Thus, the safety vessels described above offer novel solutions to some vexing problems in the transportation and containment of hazardous fluid materials. In particular, these vessels help prevent nuisance leakages, especially during transportation; help prevent catastrophic failure of the vessels due to impacts, collisions, fires, explosions, derailments, and terrorism; help prevent vandalism to vessel fittings, especially during the transportation of the vessel; and help provide a safer working environment, especially for workers who are loading and unloading rail transportation vessels and for personnel who are handling railroad tank car leakage emergencies, especially those dispatched on short notice from distant places. Thus, the present invention provides a novel and practical safety vessel system which is adaptable to the transportation of hazardous materials by rail and highway, and also in stationary applications, such as in storage tanks, process vessels, and reactors.
This invention thus eliminates the reliance on conventional valves for a perfect seal by using an internal valve/actuator device remotely controlled from the outside environment and/or placing conventional valves inside of sealable compartments or wells which are fully contained within the smooth protective envelope of the vessel wall. When either, or preferably both, of these steps are taken, the conventional valve, safely located inside of the well, can fail or leak and still not cause any discharge of material to the environment.
With the internal valve and actuator closed, there is no available pressure to leak from the external valve. In many applications, it may be possible for the conventional valve which is positioned in the well to be eliminated entirely with the port to the fully-contained internal valve and actuator being blocked with a highly reliable flange and gasket. If the sealed well system is used, then even leakage from the valve, fittings or flanges in the well is contained behind a simple, highly reliable flange and plug system sealing the well from the environment. If multiple sealed wells as disclosed herein are used, the transport vessel can move safely to its destination to be unloaded on schedule following the complete failure of the valves or fitting in any one of the wells. The vessel at its destination can then be repaired without any delay, danger or leakage to the environment. The sealed wells, of course, can also be pressurized with a suitable inert gas, generally nitrogen or carbon dioxide, before shipment so that none of the car's contents leaks even into the wells, which is desirable for safety or corrosion reasons. Alternatively, a suitable absorbent material can be placed in the wells to absorb any trace leakage materials from the vessel interior.

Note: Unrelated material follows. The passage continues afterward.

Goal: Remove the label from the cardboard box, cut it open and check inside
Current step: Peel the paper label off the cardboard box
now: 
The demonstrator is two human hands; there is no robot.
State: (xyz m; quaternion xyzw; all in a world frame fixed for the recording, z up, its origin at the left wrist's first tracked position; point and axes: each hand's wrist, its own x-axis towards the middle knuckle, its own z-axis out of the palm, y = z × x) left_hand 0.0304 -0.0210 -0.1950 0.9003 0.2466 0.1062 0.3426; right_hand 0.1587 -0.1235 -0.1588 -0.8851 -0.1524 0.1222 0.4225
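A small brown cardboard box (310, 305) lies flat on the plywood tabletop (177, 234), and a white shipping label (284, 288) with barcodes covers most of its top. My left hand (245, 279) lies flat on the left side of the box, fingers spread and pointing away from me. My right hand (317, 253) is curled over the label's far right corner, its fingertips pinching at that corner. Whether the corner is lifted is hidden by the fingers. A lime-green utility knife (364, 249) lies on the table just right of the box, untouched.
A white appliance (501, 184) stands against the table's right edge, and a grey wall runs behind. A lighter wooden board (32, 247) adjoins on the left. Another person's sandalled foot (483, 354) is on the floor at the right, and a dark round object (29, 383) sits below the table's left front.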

The catastrophic failure of transportation vessel following wrecks or derailments is sometimes abetted by the fires which follow due to the failure of other nearby vessels. Fire and explosion can cause stationary vessels to fail, and impact damage from passing vehicles as well as debris from nearby accidents and explosions can cause the vessel contents to discharge.

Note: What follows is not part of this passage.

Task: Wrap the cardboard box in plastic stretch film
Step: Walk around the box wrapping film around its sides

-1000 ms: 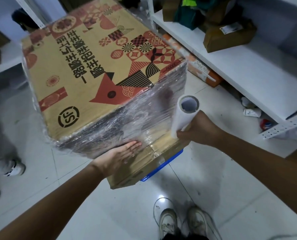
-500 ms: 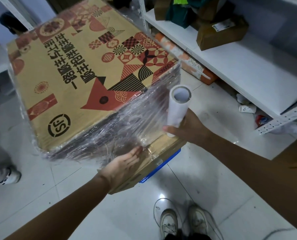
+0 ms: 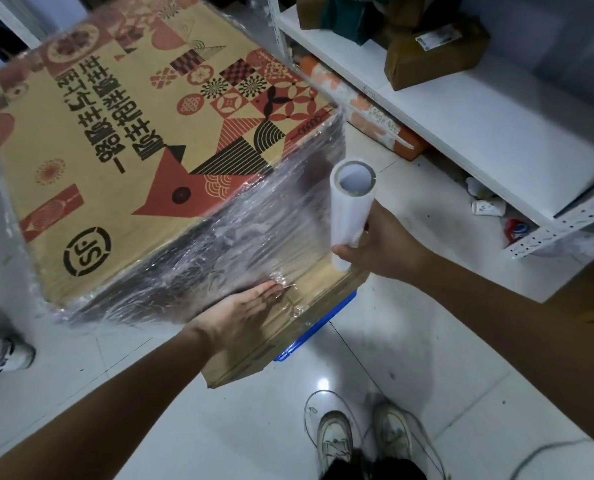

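Observation:
A large cardboard box point(image 3: 122, 161) with red and black printed patterns fills the upper left. Wrinkled clear stretch film point(image 3: 254, 237) covers its near side. My left hand point(image 3: 240, 317) lies flat with straight fingers against that side, low down near the film's lower edge. To the right, my right hand point(image 3: 382, 247) grips the lower end of an upright white film roll point(image 3: 349, 209), close to the box's right corner. Film runs from the roll onto the box.
The box rests on a plain cardboard box point(image 3: 271, 344) above a blue crate point(image 3: 316, 327). A white metal shelf point(image 3: 479, 126) with parcels stands at right, litter under it. My shoes point(image 3: 361, 441) are on the tiled floor; another person's shoe point(image 3: 8, 355) is at left.
The view shifted so the box sits further left. My right hand has carried the roll slightly along the box's right corner; my left hand stays flat on the film.

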### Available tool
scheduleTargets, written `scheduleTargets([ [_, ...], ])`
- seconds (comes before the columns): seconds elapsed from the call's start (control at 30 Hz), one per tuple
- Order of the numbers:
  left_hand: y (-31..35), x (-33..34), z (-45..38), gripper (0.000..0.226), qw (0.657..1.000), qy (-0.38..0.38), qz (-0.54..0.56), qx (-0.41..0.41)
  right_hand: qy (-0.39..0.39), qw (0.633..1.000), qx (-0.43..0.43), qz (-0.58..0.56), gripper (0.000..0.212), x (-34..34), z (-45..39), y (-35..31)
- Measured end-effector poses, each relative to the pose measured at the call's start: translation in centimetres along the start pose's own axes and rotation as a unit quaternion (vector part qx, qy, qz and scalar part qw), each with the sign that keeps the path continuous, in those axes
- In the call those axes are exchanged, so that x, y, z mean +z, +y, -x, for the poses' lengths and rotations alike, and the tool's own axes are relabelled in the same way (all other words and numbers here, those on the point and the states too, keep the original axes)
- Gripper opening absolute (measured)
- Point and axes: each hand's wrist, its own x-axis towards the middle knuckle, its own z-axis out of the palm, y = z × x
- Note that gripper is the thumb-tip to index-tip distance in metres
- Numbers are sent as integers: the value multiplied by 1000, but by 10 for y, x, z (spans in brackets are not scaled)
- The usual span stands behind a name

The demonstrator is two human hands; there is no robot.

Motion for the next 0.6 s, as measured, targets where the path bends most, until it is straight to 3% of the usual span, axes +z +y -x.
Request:
scheduleTargets([
  [0.33, 3, -21, -16, 74, 998, -9, -55, 20, -23, 1000, 11, 17, 57, -5, -11, 0],
  [0.6, -21, -28, -82, 81, 997, 41, -37, -48, -10, 1000, -11, 13, 62, -4, -10, 10],
])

Regulatory bodies have required that head shields be used at the ends of rail vessel cars to protect against end impacts. The safety vessel system described above for rail and highway vessels can also and additionally include such shields. Further, the overall vessel wall thickness can be increased and/or additional shielding applied to protect against penetrating impacts on the side and bottoms of the vessels.
Fire is another major cause of vessel failure. The present safety vessel system addresses the fire problem by incorporating a high temperature ceramic or an ablative coating material, such as "Thermo-Lag," to resist the effect of pool fires and impinging fires on the walls of the vessels. Although such coating or insulation systems are already required on many existing tank cars, they do not protect conventional valves and fittings. The present safety vessel system wherein valves and fittings are safely contained within the protective envelope of the vessel walls, however, shields the valves and fittings from the high temperatures of fire impingement. They are thus protected by both the sheer mass of the vessel and its contents, as well as by the cover plates and wells, and are thereby more likely to perform properly and reliably. Further, with the remotely-controlled internal valves and actuators in place on all of the vessel nozzles, including the relief valves, the discharge of any of the valves can be safely controlled, if necessary, when there is a fire. The vessels and their valves and fittings of the present safety valve system are thus more likely to survive fires.
The rounded surfaces of the vessel tend to deflect impacts, rolling away from them, rather than allowing the energy of the impact to tear the vessel, its nozzles or its fittings. The safety vessel systems of the present invention take advantage of this protective property of the smoothly rounded cylinders, ellipsoids and spheres by eliminating all protrusions from the vessel. In these shapes, the stresses are most evenly distributed over the entire shell of the vessel. Furthermore, these smooth curving shapes are inherently good deflectors of impact and piercing forces likely to be encountered when the vessel strikes an object, such as a steel rail, a railroad coupler, a vehicle, a boulder, a wall or an abutment during a wreck, or when a projectile such as a bullet, steel or rock fragment strikes the vessel as may occur during vandalism or an explosion. The vulnerable relief valves, other valves and fittings are all safely contained in wells within the walls of the vessel. The vulnerable protrusion of the manway nozzle is eliminated completely by the present submerged well manway.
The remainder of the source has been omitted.